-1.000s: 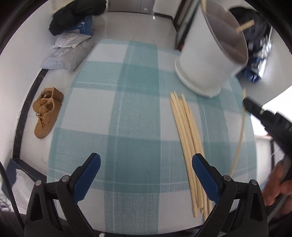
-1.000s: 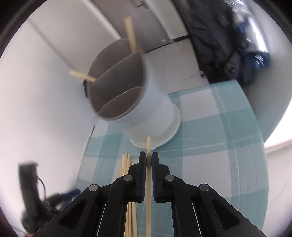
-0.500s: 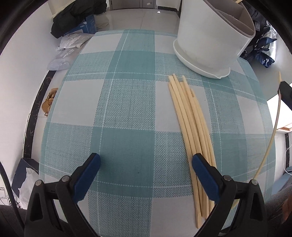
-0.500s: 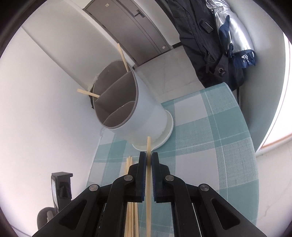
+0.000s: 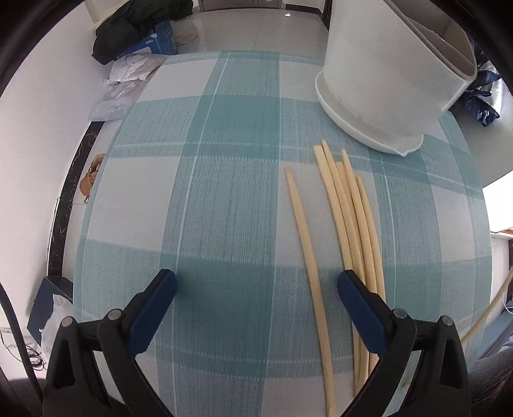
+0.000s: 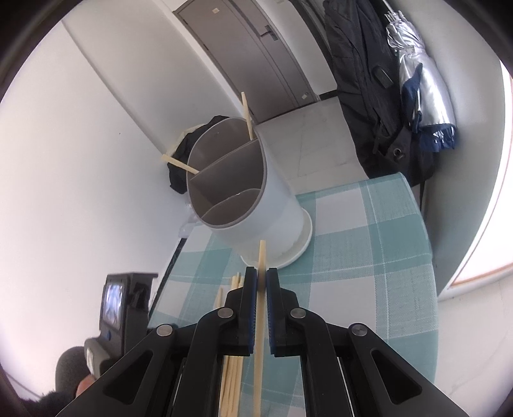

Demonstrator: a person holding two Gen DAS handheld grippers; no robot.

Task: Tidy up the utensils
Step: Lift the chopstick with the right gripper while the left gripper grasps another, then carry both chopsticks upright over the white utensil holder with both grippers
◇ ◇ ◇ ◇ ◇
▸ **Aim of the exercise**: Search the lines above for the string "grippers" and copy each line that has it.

▸ **Exercise answer**:
Demonstrator: a person holding two Gen DAS handheld grippers; no robot.
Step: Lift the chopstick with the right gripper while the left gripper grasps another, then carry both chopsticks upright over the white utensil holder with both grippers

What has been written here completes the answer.